2019 registra os piores índices de transplante

O Piauí passa por uma queda brusca no número de transplantes realizados anualmente no estado. Nos últimos cinco anos, os índices mais baixos foram os de 2019 com apenas 94 transplantes de córneas e 14 de rim. Uma vez que em 2018, os números foram 140 e 156, respectivamente, de acordo com a Central de Transplante do estado.

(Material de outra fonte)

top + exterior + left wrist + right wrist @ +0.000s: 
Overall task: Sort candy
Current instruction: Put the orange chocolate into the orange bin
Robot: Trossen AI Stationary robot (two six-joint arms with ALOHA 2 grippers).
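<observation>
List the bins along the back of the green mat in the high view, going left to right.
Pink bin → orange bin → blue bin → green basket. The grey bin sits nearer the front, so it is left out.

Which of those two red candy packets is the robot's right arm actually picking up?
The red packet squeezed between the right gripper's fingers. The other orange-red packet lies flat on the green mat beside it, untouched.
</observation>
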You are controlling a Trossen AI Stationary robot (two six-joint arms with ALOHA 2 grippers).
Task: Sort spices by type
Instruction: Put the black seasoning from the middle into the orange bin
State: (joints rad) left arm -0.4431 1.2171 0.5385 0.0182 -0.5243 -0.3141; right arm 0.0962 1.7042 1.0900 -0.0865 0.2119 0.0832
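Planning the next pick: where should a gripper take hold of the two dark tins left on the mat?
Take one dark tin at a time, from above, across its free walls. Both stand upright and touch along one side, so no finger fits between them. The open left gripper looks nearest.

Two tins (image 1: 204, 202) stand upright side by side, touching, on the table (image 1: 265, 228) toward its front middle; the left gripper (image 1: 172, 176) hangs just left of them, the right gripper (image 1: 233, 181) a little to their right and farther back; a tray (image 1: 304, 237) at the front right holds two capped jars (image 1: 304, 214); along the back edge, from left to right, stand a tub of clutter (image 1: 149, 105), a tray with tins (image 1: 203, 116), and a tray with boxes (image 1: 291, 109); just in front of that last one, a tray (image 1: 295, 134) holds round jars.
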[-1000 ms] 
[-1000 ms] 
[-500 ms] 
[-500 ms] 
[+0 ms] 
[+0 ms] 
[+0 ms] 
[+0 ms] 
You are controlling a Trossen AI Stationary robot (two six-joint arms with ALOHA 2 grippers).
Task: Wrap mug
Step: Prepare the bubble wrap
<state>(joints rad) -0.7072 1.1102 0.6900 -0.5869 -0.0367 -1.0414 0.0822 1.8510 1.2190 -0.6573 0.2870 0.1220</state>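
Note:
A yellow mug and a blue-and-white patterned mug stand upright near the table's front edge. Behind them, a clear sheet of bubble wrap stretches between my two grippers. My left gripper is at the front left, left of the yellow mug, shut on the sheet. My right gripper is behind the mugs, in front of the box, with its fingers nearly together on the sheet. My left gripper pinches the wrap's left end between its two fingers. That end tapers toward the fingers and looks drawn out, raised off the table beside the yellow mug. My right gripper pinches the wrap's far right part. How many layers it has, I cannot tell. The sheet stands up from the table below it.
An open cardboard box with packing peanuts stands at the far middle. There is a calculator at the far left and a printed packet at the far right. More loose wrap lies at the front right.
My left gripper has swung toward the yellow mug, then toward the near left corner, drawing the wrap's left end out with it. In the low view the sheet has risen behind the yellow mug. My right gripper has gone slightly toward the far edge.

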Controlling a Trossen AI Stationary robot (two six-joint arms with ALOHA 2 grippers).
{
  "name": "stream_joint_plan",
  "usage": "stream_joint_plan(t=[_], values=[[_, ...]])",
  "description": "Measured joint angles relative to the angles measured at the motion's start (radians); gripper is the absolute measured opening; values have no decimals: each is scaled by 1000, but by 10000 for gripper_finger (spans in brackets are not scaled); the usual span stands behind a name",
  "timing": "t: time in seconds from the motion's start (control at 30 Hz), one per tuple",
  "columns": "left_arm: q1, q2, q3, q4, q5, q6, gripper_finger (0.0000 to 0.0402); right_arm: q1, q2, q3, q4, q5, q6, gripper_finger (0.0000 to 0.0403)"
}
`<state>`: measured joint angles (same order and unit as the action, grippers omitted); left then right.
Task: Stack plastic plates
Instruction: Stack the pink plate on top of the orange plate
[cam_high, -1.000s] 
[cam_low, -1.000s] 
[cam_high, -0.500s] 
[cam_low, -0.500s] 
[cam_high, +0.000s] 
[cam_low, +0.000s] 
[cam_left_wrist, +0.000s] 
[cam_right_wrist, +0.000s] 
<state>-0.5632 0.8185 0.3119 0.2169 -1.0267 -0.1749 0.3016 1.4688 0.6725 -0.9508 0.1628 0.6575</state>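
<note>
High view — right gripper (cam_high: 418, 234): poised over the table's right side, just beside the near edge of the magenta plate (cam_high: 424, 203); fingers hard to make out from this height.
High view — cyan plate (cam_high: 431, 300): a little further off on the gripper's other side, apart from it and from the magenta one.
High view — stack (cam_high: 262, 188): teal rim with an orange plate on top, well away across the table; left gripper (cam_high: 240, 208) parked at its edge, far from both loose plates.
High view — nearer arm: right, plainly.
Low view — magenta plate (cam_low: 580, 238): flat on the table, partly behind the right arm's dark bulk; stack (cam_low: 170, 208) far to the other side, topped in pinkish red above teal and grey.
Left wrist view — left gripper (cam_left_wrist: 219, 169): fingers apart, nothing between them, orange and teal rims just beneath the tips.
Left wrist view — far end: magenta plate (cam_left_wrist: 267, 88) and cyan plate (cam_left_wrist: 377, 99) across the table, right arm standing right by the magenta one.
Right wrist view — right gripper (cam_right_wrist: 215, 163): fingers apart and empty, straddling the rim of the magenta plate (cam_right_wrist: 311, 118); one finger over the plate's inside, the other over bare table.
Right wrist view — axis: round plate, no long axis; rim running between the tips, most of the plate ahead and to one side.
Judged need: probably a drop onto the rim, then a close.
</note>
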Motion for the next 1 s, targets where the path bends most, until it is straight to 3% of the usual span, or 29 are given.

  • Transplantes no Piauí em 2015: Córnea- 177/ Rim- 204
  • Transplantes no Piauí em 2016: Córnea- 139/ Rim- 159
  • Transplantes no Piauí em 2017: Córnea- 160/ Rim- 198
  • Transplantes no Piauí em 2018: Córnea-140/ Rim – 156
  • Transplantes no Piauí em 2019: Córnea- 94/ Rim- 14

“Esse ano tivemos uma queda significativa no número de doadores, comparando com os anos anteriores. O momento em que fizemos a abordagem é o momento em que a família está sendo comunicada sobre a morte da pessoa. Para que a doação seja realizada, infelizmente, não temos como esperar que a família se recupere dessa reação. A família está em choque e às vezes são mortes inesperadas. O que a gente percebe é que as pessoas que já falaram sobre doação para as famílias, quando a pessoa que morreu já manisfestou isso em vida, eles se sentem mais à vontade em autorizar. O que percebemos é que precisamos investir nessa divulgação, em falar sobre mortes, sobre doação”, finalizou a enfermeira.